Jugulator amplissimus Temporal range: 105–94 Ma PreꞒ Ꞓ O S D C P T J K Pg N

Scientific classification
- Kingdom: Animalia
- Phylum: Chordata
- Class: Mammalia
- Order: †Eutriconodonta
- Family: †Triconodontidae
- Subfamily: †Alticonodontinae
- Genus: †Jugulator Cifelli & Madsen, 1998
- Species: †J. amplissimus
- Binomial name: †Jugulator amplissimus Cifelli & Madsen, 1998

= Jugulator amplissimus =

- Authority: Cifelli & Madsen, 1998
- Parent authority: Cifelli & Madsen, 1998

Extinct species of mammal

Jugulator is an extinct genus of mammals from the Cretaceous of North America. It contains one species, Jugulator amplissimus. A eutriconodont, it is known from the Cedar Mountain Formation, and is both a large sized and possibly ecologically specialised taxon, showcasing the diversity of mammals in the Mesozoic.

==Description==
Jugulator is known primarily from isolated teeth and dentaries. The species is most distinctive in regards to its large size, being among the largest mammals in the region, some lower molars exceeding 5 mm in length and with an estimated body weight of about 750 g. The medial lower incisor is greatly enlarged, with a mitten-shaped crown that bears sharp cutting surfaces.

==Phylogeny==
Always recognised as a triconodontid eutriconodont, the most recent phylogenetic studies recover Jugulator as the sister taxon of a clade comprising Volaticotherium, Ichthyoconodon, Triconolestes, and Argentoconodon, known as Volaticotherini.

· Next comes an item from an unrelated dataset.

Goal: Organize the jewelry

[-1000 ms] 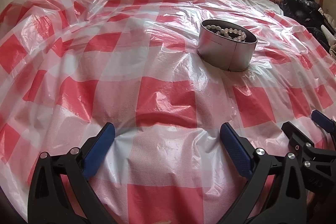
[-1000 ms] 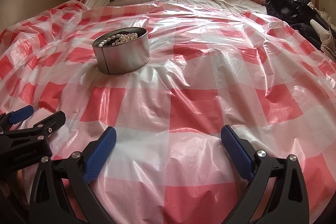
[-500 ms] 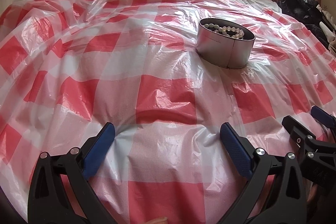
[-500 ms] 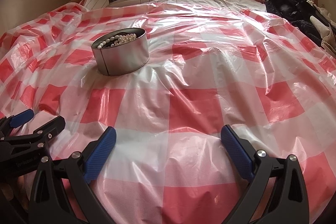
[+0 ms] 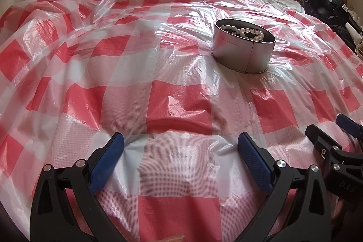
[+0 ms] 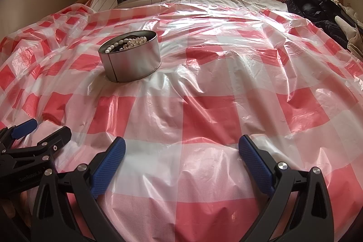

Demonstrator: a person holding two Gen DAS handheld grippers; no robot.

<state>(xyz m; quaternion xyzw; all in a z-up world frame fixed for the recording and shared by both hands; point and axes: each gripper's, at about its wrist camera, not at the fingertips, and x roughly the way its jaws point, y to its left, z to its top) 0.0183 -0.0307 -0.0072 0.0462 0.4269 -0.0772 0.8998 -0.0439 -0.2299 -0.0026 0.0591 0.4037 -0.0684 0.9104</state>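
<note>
Round silver tin [image 5: 242, 53], pale bead strands [image 5: 244, 31] heaped inside, unlidded

1. A round silver tin [image 5: 244, 53] is sitting upright and lidless on the red-and-white checked plastic sheet [image 5: 177, 106], with a thin dark seam running down its wall.
2. Pale, pearl-like beads [image 5: 247, 33] are lying coiled inside the tin, showing just below the rim against a dark interior.
3. From the right wrist view, the tin is standing left of centre, with the beads piling toward its far side.
4. The sheet is puckering around the tin's base.
</note>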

Cladogram after Gaetano & Rougier, 2011:

==Biology==
Jugulator is noted as being a rather large mammal for Mesozoic standards. Combined with the general adaptations for carnivory that eutriconodonts display, it is safe to say that it was a predator of other vertebrates like mammals, lizards and small dinosaurs. Other large eutriconodonts like Repenomamus and Gobiconodon show evidence of scavenging and direct predation on such creatures, so it is likely that Jugulator also displayed these behaviours.

==Ecology==
Jugulator occurs in the mid-Cretaceous deposits of the Cedar Mountain Formation, where several of North America's more iconic dinosaurs like Utahraptor and Cedarosaurus occur. A large variety of mammal species are known from here as well, including other eutriconodonts like Astroconodon and Corviconodon as well as multituberculates like Cedaromys and Janumys and several therian mammals such as Montanalestes and Atokatheridium. These diverse mammal faunas offer a transition from dominant taxa in the Early Cretaceous and the multituberculate and therian dominated laurasian mammalian faunas of the Late Cretaceous.